======== Entries supplied

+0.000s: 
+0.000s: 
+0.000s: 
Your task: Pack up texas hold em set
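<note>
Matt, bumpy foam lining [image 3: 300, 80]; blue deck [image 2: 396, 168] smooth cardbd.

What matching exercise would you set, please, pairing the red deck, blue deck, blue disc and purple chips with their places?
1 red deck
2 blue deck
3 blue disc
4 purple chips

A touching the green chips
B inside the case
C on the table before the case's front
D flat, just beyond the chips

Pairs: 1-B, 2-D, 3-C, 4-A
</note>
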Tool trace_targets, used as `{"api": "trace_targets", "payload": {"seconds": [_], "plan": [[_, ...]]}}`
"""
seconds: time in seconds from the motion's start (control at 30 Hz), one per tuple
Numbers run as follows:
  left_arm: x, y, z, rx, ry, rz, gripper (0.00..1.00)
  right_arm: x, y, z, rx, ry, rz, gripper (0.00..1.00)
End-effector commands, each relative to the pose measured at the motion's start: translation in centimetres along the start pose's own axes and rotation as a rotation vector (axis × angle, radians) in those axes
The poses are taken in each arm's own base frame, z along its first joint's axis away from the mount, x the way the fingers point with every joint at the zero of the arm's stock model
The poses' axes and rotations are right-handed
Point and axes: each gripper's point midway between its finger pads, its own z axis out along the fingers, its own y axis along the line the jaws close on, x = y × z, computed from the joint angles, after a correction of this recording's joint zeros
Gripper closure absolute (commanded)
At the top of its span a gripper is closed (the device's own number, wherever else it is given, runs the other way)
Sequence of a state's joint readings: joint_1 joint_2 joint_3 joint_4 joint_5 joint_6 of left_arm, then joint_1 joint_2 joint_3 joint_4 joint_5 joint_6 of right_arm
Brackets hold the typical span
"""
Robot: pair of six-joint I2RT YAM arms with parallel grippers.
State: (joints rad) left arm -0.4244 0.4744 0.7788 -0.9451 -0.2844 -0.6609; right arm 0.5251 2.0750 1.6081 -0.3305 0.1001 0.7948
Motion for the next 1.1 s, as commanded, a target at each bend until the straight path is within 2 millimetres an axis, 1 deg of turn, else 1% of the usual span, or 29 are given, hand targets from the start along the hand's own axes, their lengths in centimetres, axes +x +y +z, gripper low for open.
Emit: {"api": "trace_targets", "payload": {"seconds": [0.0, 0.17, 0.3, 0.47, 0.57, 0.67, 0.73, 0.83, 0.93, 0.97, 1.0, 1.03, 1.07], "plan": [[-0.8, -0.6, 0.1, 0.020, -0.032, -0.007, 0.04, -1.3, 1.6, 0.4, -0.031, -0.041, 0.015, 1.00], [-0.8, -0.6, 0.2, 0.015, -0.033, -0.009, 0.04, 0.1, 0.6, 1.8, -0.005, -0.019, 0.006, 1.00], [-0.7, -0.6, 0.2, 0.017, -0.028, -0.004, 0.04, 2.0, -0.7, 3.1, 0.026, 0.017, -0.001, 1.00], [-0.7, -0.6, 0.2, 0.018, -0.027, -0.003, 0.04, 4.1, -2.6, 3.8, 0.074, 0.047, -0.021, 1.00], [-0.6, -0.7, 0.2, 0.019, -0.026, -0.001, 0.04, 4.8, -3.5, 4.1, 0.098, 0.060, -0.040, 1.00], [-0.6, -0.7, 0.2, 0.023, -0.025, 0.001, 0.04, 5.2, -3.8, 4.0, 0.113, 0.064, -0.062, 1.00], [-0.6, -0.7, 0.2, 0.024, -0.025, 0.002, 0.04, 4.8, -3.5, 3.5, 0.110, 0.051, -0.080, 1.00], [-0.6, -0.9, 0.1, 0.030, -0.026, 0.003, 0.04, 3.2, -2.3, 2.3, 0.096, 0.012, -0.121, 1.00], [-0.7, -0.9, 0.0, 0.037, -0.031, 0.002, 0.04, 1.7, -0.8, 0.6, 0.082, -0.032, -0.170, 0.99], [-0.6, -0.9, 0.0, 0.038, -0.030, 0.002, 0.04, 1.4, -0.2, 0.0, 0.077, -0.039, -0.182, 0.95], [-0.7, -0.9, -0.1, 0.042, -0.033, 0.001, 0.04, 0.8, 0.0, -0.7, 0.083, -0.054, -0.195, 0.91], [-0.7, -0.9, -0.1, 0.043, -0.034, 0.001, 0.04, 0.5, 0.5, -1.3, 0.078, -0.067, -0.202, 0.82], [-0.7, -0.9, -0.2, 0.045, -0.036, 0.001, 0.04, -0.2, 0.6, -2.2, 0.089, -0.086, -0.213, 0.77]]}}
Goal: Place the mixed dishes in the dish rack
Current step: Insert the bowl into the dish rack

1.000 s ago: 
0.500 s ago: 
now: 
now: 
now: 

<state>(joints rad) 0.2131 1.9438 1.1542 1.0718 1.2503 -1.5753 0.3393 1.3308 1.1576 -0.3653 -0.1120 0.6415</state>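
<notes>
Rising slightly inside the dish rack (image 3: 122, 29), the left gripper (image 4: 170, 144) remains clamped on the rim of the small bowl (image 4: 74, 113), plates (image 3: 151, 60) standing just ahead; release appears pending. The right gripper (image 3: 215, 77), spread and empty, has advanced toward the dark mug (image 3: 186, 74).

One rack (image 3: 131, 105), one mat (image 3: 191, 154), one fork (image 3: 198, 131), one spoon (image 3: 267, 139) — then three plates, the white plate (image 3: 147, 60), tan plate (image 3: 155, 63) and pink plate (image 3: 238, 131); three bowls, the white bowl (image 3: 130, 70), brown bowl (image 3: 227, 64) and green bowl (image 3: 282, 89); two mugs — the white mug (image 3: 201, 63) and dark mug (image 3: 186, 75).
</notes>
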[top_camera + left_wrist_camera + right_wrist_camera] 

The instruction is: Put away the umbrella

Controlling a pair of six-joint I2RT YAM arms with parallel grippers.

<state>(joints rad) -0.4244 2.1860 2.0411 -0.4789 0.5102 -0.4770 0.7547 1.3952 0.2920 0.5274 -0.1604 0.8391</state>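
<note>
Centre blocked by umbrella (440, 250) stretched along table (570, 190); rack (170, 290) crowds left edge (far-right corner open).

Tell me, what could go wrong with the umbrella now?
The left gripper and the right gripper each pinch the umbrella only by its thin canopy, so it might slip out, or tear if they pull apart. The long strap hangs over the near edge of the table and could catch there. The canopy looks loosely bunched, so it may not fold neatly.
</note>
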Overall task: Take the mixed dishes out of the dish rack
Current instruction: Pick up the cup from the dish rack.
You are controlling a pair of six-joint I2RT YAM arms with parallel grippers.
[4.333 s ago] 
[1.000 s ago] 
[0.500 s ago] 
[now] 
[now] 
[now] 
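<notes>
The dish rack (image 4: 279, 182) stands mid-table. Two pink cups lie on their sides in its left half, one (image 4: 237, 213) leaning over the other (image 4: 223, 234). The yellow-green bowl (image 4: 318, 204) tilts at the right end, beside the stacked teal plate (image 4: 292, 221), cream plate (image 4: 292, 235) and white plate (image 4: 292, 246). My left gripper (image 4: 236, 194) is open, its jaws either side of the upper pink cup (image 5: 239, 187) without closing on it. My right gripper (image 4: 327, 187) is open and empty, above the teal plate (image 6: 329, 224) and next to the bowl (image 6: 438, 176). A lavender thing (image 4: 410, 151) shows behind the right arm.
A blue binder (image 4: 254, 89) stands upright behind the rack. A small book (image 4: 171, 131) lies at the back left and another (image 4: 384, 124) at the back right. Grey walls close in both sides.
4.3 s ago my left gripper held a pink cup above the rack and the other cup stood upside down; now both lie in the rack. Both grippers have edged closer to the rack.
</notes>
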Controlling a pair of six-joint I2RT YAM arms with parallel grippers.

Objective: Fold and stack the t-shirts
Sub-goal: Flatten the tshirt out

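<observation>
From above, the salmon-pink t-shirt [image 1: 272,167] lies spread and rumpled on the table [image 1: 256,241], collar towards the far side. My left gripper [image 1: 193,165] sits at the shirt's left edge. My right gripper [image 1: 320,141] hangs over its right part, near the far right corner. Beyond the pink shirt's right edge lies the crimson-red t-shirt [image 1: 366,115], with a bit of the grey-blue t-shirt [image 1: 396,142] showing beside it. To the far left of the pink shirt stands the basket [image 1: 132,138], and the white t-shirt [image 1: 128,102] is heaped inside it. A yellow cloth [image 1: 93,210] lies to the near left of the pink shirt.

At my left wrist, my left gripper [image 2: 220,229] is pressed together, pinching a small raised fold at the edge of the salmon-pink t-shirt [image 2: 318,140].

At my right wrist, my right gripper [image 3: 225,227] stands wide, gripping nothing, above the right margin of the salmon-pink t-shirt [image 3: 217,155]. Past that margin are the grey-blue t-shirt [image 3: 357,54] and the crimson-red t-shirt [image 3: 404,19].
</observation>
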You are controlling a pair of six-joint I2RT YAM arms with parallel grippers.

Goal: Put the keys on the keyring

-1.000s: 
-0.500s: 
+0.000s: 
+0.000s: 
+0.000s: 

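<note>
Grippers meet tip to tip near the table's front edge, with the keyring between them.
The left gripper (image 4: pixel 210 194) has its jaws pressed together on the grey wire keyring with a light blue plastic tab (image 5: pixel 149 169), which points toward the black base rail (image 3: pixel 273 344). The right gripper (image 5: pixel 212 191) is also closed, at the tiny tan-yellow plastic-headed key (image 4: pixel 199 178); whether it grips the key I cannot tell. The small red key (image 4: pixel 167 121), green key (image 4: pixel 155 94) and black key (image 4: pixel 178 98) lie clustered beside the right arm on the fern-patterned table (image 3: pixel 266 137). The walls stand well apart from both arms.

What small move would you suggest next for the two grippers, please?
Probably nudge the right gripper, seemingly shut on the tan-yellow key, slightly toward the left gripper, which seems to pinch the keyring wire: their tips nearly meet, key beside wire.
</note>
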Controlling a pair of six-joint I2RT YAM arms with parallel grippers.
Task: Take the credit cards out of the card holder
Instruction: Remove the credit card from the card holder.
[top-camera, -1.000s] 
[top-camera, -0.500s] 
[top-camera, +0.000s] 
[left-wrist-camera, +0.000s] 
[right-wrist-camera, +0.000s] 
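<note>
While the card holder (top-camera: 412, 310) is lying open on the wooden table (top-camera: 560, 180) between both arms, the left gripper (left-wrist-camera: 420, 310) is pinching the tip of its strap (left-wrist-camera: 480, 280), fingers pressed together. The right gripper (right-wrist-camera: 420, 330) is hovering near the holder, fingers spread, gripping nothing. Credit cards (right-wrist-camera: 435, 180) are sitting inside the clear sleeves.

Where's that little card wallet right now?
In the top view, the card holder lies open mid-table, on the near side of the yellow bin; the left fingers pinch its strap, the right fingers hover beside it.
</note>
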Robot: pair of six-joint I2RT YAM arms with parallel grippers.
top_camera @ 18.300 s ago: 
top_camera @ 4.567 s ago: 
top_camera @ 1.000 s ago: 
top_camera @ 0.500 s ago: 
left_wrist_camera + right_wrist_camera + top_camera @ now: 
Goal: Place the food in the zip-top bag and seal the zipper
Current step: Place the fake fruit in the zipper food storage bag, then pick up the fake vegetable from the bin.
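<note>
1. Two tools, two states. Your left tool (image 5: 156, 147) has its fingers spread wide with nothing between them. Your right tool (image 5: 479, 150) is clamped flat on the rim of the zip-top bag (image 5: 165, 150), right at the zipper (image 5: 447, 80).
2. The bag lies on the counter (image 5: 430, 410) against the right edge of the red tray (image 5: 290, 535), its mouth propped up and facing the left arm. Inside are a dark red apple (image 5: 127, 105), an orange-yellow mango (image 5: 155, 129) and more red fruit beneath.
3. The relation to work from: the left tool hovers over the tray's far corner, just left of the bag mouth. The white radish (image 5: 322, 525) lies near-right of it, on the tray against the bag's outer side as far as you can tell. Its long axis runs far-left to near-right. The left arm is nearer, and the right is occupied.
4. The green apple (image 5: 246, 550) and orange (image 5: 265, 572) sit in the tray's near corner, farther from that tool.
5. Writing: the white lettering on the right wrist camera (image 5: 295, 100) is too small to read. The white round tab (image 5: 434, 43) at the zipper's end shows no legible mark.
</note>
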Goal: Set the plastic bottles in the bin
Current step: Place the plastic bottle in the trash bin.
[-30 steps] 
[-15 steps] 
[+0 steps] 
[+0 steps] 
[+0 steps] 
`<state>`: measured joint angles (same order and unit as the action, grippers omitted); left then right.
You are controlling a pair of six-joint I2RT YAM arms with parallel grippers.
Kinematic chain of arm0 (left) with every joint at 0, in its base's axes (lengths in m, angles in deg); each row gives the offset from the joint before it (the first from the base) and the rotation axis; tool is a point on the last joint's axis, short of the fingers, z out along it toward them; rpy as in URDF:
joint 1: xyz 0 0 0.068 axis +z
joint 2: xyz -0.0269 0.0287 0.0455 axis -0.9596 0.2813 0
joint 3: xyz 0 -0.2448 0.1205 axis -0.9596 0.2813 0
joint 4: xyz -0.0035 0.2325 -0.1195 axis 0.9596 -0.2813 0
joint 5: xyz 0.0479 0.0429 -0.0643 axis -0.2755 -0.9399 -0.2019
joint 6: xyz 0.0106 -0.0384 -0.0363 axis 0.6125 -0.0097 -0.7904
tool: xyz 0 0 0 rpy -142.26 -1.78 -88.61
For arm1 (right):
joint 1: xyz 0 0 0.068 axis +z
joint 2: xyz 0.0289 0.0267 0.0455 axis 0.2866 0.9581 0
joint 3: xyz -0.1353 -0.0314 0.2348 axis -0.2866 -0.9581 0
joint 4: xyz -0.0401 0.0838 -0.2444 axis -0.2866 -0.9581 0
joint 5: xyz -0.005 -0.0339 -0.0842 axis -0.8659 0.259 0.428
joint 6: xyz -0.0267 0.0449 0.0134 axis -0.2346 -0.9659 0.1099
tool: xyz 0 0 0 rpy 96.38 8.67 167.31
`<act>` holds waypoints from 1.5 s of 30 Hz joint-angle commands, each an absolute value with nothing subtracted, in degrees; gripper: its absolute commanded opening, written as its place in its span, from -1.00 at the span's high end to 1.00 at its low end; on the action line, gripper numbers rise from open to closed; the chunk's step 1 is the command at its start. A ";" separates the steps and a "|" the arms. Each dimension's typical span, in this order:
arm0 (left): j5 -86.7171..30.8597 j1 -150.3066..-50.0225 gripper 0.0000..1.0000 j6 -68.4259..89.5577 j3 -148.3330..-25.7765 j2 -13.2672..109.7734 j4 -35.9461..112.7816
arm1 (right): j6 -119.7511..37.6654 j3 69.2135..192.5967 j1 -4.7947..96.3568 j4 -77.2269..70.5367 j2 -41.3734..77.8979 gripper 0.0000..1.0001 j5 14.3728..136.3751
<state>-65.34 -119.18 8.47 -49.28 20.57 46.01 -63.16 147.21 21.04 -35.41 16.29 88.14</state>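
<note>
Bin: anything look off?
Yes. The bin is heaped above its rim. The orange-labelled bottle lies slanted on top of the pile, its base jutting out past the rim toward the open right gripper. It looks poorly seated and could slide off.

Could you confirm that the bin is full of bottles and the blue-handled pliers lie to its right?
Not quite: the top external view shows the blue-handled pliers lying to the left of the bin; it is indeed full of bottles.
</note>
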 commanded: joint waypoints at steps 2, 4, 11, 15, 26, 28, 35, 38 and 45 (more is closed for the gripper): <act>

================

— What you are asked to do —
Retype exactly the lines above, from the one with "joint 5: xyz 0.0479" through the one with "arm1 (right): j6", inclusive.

— Reply to the task —
joint 5: xyz 0.0479 0.0429 -0.0643 axis -0.2755 -0.9399 -0.2019
joint 6: xyz 0.0106 -0.0384 -0.0363 axis 0.6125 -0.0097 -0.7904
tool: xyz 0 0 0 rpy -142.26 -1.78 -88.61
For arm1 (right):
joint 1: xyz 0 0 0.068 axis +z
joint 2: xyz 0.0289 0.0267 0.0455 axis 0.2866 0.9581 0
joint 3: xyz -0.1353 -0.0314 0.2348 axis -0.2866 -0.9581 0
joint 4: xyz -0.0401 0.0838 -0.2444 axis -0.2866 -0.9581 0
joint 5: xyz -0.005 -0.0339 -0.0842 axis -0.8659 0.259 0.428
joint 6: xyz -0.0267 0.0449 0.0134 axis -0.2346 -0.9659 0.1099
tool: xyz 0 0 0 rpy 96.38 8.67 167.31
`<act>` holds waypoints from 1.5 s of 30 Hz joint-angle commands, each an absolute value with nothing subtracted, in degrees; gripper: its absolute commanded opening, written as its place in its span, from -1.00 at the span's high end to 1.00 at its low end; on the action line, gripper numbers rise from open to closed; the chunk's step 1 is the command at its start. A ";" separates the steps and a "|" the arms. Each dimension's typical span, in this order:
arm0 (left): j5 -86.7171..30.8597 j1 -150.3066..-50.0225 gripper 0.0000..1.0000 j6 -68.4259..89.5577 j3 -148.3330..-25.7765 j2 -13.2672..109.7734 j4 -35.9461..112.7816
arm1 (right): j6 -119.7511..37.6654 j3 69.2135..192.5967 j1 -4.7947..96.3568 j4 -77.2269..70.5367 j2 -41.3734..77.8979 gripper 0.0000..1.0001 j5 14.3728..136.3751

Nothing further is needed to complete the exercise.